Prep Time: 5 minutes; Cook Time: 10 minutes; Total Time: 20 minutes; Makes 4 servings

To view this online, go to https://www.purewow.com/recipes/spaghetti-aglio-e-olio.

Ingredients

Kosher salt

12 ounces long strand pasta (such as spaghetti, bucatini or linguine)

1/4 cup extra-virgin olive oil

8 garlic cloves, peeled and thinly sliced

1/2 teaspoon crushed red pepper flakes, plus more as needed

Finely grated Parmesan cheese, fresh chopped parsley and flaky salt, to garnish (optional)

Directions

Bring a large pot of water to a boil and season generously with kosher salt. Cook the pasta until just shy of al dente (about 2 minutes less than the package directions). Use a liquid measuring cup to reserve about 1 cup of the pasta water.

Meanwhile, heat the olive oil in a large skillet or Dutch oven over medium heat. Add the garlic and red pepper flakes and cook, stirring frequently, until the garlic is sizzling and golden, about 3 minutes.
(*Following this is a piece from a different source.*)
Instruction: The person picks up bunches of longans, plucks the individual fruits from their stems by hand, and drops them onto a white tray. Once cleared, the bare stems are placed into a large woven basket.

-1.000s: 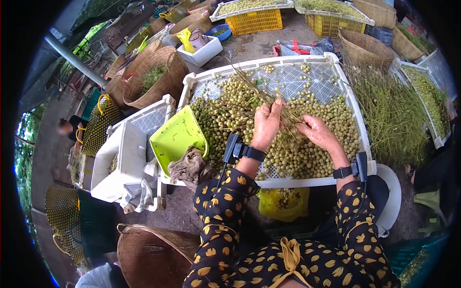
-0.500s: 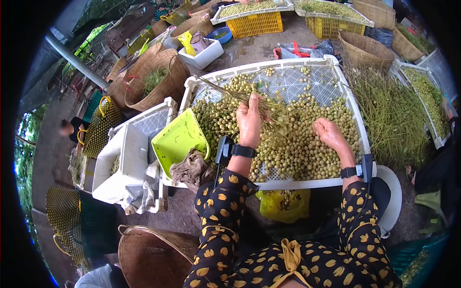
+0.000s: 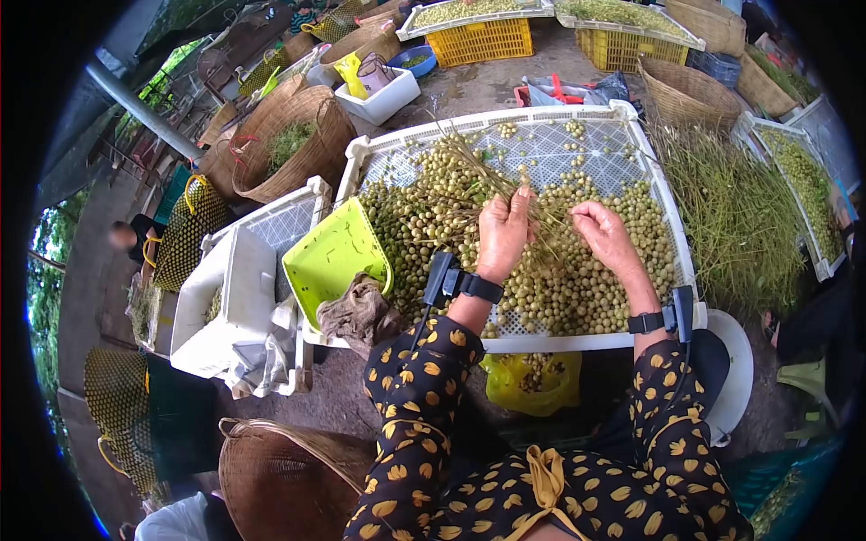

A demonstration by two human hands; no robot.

Using tongs, transfer the pasta from the water directly into the olive oil and garlic mixture. Add about 1/2 of the reserved pasta water, and cook, tossing vigorously, until the sauce lightly coats the pasta. (You can add more pasta water as needed.)

Divide the pasta among four bowls, and garnish with more pepper flakes, Parmesan cheese, parsley and flaky salt, if using.